Defesa alega punição excessiva, distorção do veredito do júri e violação constitucional

25 de Dezembro de 2025
Foto: Reprodução

O rapper Sean Combs, conhecido como Diddy, entrou com pedido de soltura imediata na Justiça dos Estados Unidos, contestando a validade da pena de 50 meses de prisão que cumpre atualmente. A iniciativa foi noticiada na última quarta-feira (24) pela imprensa americana e ocorre após a condenação do artista, em julho, por duas acusações de transporte para fins de prostituição.

Segundo a revista Variety, a defesa protocolou um recurso de 84 páginas no qual sustenta que a punição aplicada pelo tribunal federal foi excessiva e baseada em interpretações que extrapolaram o veredito do júri. Os advogados afirmam que o tempo de prisão não condiz com as condenações específicas impostas ao réu.

Argumentos da defesa

A advogada Alexandra A.E. Shapiro criticou a atuação do juiz Aran Subramanian, alegando que ele teria se comportado como um “décimo terceiro jurado”. De acordo com o recurso, o magistrado ignorou a decisão dos jurados ao afirmar que Combs teria coagido e explorado mulheres e liderado uma conspiração criminosa, acusações das quais o rapper foi absolvido.

O documento ressalta ainda que, para crimes de transporte para fins de prostituição, as sentenças normalmente ficam abaixo de 15 meses, mesmo em casos com comprovação de coerção. Para a defesa, a pena de 50 meses representa uma distorção das diretrizes usuais e configura punição desproporcional.

A condenação ocorreu em julho, quando Diddy foi considerado culpado de duas acusações específicas, mas absolvido de crimes mais graves, como tráfico sexual e extorsão, que poderiam resultar em penas significativamente mais longas. Esse ponto é central na estratégia jurídica para tentar reduzir ou anular a sentença.

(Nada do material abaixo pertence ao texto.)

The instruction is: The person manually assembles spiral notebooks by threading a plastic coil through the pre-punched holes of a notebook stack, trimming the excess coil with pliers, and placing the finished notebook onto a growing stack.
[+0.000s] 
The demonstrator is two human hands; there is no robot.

Durante a audiência de sentença, realizada em outubro, o juiz afirmou que o histórico de violência do artista influenciou a dosimetria da pena. Ele citou imagens de 2016 que mostram Combs agredindo sua ex-companheira, Casandra “Cassie” Ventura, como fator relevante para a decisão.

Na ocasião, Subramanian declarou que a mesma força usada para ferir mulheres deveria ser direcionada a ajudá-las, encorajando o rapper a aproveitar o que chamou de “segunda chance”. A defesa, no entanto, sustenta que esses elementos extrapolam o escopo do julgamento decidido pelo júri.

Além de contestar o tempo de prisão, os advogados tentam reverter a condenação com base na Primeira Emenda da Constituição dos EUA, argumentando que interações sexuais e filmagens estariam protegidas pela liberdade de expressão, tese já rejeitada anteriormente pelo tribunal.

Atualmente, Sean Combs cumpre pena no Instituto Correcional Federal Fort Dix, em Nova Jersey. Caso o recurso seja negado, a previsão é que o artista permaneça preso até maio de 2028.